In Mad to be Normal, I learned of psychologist R.D. Laing and his unconventional lifestyle and highly controversial therapies.  In the 1960s his book, The Divided Self: An Existential Study in Sanity and Madness, was considered required reading along with On the Road by hipsters and Baby Boomers.  Laing’s premise was that the mentally ill should not be controlled by drugs or shock treatment (very common prior to a few key 1970s’ movies instigating societal change in compassionate treatment for the chronically disobedient or the suicidal and depressed).  He suggested the mentally ill should not be turned into ‘us’ but allowed to live and participate in society on their own terms.  Mental illness is a personal, individual condition—and nothing more.  He would believe the state of one’s mental faculties is a private affair and certainly not to be determined by society.

But.

There is the issue of violence.  And that’s society’s concern, someone who is a danger to himself and/or others.  Not so with Laing, as the movie biopic featured life in his East London hangout for anyone with mental illness along the catatonic, neurotic, schizophrenic and psychotic realms.  Anyone was welcome.  Each housemate had his or her own bedroom with a door they could open and close or lock.  They were free to roam outside alone and into the public. 

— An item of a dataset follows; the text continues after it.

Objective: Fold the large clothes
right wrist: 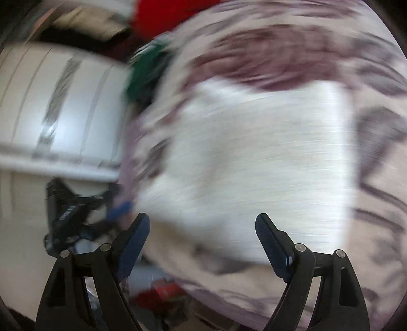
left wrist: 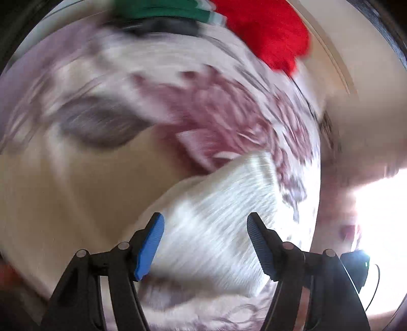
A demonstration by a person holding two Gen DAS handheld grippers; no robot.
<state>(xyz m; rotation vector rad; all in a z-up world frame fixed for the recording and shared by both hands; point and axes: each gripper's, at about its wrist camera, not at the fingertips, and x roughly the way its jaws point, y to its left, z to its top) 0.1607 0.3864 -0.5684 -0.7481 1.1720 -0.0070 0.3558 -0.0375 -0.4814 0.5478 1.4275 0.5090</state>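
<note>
**Both claws spread wide over a white garment, frames heavily blurred**

Left wrist view: the left gripper (left wrist: 205, 224) is seen with its jaws wide apart, nothing clamped between them. One white garment (left wrist: 218, 203) is spread just ahead of the blue pads (left wrist: 150, 244), lying on a patterned sheet (left wrist: 223, 107) printed in maroon and grey. At the top edge, one red cloth (left wrist: 269, 33) and one green cloth (left wrist: 162, 10) are seen beside each other. Two pads are counted. No container is made out here; blur hides detail.

Right wrist view: the right gripper (right wrist: 202, 222) is likewise held open, jaws well apart, nothing gripped. The white garment (right wrist: 254, 157) fills the middle, on the patterned sheet (right wrist: 279, 56). One white bin (right wrist: 61, 109) is seen at left, its contents not discernible. The green cloth (right wrist: 142, 76) lies between bin and sheet, the red cloth (right wrist: 162, 12) above. The other gripper (right wrist: 76, 211) is glimpsed below the bin, its state unclear.
</note>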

Laing also was keen on using LSD to treat schizophrenia.  Our own psychiatric establishment used LSD in the pre-illegal daze of the 1950s and early ’60s especially in Beverly Hills.  Laing dosed himself along with clients and took numerous trips into the inner recesses of his mind.  Those who’ve experimented with LSD swear it opens their consciousness.  In 1966 LSD became illegal as a dangerous narcotic.

In exploring mental health, I have read and re-read the book The Sociopath Next Door by Martha Stout.  Dr. Stout, a Harvard psychologist, wrote the book so the public would know how to determine if someone is a sociopath and how to avoid them.  She presented several real-life stories about the common attitudes and behaviors of sociopaths, even asserting a large number of the U.S. population may very well be sociopaths, as many as one in five Americans.  It’s that common.  Other societies have few citizens who are sociopaths, the author claimed, linking the statistic to older and ancient civilizations who’ve learned to rely on and trust their fellow man and not care so much about ‘getting ahead’ or ‘getting mine’ as our capitalistic foundation promotes to survive and thrive.  Ours is an individualistic society.  We do glorify the wealthy entrepreneur and celebrity.  It is kinda sick when you think about it, and the fascination starts in childhood and lasts throughout adulthood until some wisdom about the grand scheme of things kicks in.

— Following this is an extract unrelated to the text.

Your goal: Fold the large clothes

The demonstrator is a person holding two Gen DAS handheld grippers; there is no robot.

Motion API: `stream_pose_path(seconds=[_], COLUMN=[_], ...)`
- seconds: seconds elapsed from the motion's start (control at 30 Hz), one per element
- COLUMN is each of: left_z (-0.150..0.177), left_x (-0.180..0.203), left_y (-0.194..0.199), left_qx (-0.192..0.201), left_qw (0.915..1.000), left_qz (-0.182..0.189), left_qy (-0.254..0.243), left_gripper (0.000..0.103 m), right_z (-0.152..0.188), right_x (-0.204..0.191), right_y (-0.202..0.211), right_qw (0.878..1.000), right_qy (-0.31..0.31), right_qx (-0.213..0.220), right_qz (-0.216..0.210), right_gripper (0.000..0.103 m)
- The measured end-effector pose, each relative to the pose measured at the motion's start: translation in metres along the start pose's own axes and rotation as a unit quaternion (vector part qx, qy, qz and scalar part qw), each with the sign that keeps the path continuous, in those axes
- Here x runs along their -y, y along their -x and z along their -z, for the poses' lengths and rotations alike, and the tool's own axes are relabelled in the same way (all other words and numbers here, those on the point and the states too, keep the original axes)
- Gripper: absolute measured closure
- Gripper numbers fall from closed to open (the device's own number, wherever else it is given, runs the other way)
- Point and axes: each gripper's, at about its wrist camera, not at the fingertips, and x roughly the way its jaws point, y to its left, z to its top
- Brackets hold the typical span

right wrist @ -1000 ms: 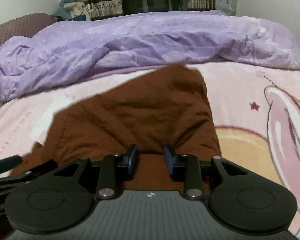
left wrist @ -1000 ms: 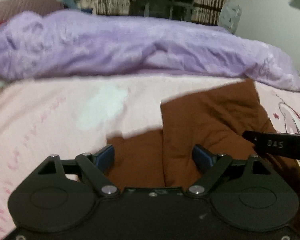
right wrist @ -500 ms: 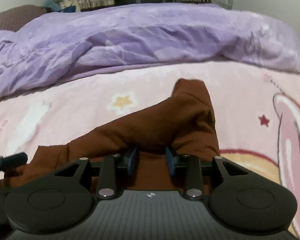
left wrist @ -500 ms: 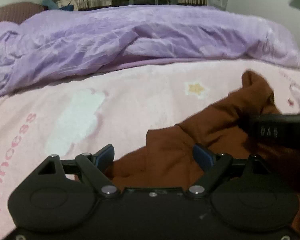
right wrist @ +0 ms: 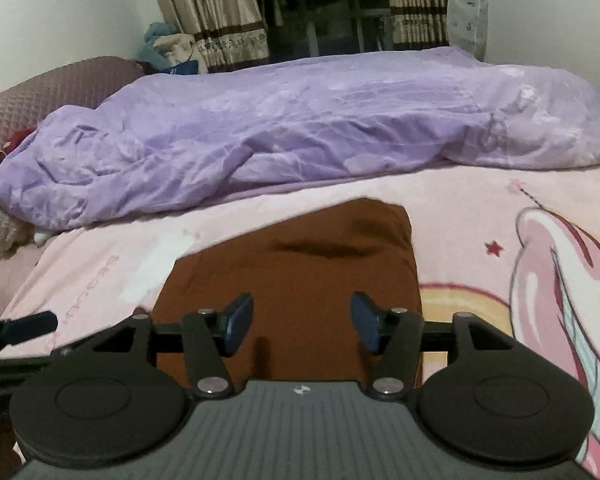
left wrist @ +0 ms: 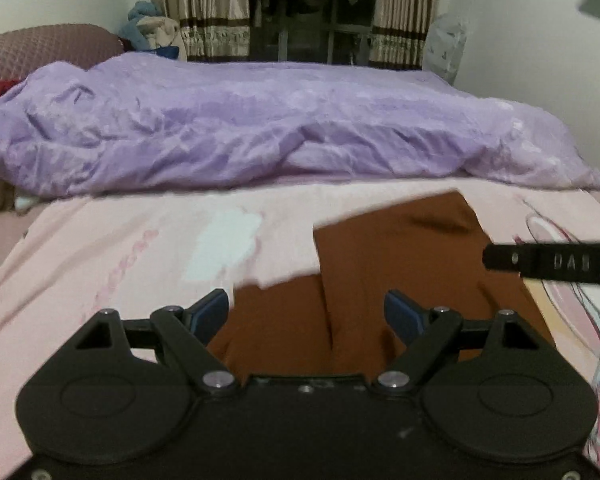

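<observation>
Brown garment point(right wrist: 300, 276) lies folded on the pink cartoon blanket point(right wrist: 460, 216), just ahead of and beneath my left gripper point(left wrist: 306, 314), spread wide and empty, and my right gripper point(right wrist: 302, 326), jaws opening, gripping nothing.

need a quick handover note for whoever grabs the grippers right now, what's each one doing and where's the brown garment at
Left gripper: open, holding nothing; the brown garment lies below and ahead of its fingers.
Right gripper: fingers opening, nothing pinched between them; the garment lies flat beneath.
Garment: on the pink blanket, in front of the bunched purple duvet. It lies as a fairly tidy block with one layer folded over another, a crease running across the far part.
Done: at least one fold is laid down.
Left: probably one more fold to make it compact, then smooth the crease; hard to say how many layers there are already.
</observation>
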Motion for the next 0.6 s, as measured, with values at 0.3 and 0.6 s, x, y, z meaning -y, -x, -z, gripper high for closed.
stream_pose_path(seconds=[0.3,0.6], left_z=[0.052,0.040], left_x=[0.012,0.018], left_y=[-0.057,0.031], left_qx=[-0.061,-0.020], left_qw=[0.9971,0.9989], left_qz=[-0.035,0.006], left_qy=[-0.028,-0.042], left_gripper=[0.000,0.001], right_z=[0.069,0.049], right_x=[0.000,0.008], right_y=[-0.030,0.045], right_qw=[0.998,1.000], right_qy=[0.026,0.020], right_qx=[0.014,-0.007], right_qz=[0.047,0.000], right_gripper=[0.036,0.044])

The book was written to help people deal with a sociopath in work, family or romantic relationships.  Criminologists and psychologists deem sociopathy as incurable.  As I read about individuals who were sociopaths, in incidents told to the psychiatrist by family and former employees who’d been hurt by them, I realized similar traits in a few of my former bosses: pitting one employee against another and then sitting back to watch the fight or fallout; the coldness; the aloofness; the unpredictable disposition, one moment wildly angry then the next rational and calm.  An unstable personality is the first clue of a potential conflict, that person who says one thing and does another, someone who is not a straight shooter.

Recently I researched how to work with someone with mental illness, whether a sociopath or a diagnosed condition requiring medication and psychotherapy.  What I found is: It’s our problem not theirs.  People who believe themselves to have sound mental health must deal with real mental issues every day.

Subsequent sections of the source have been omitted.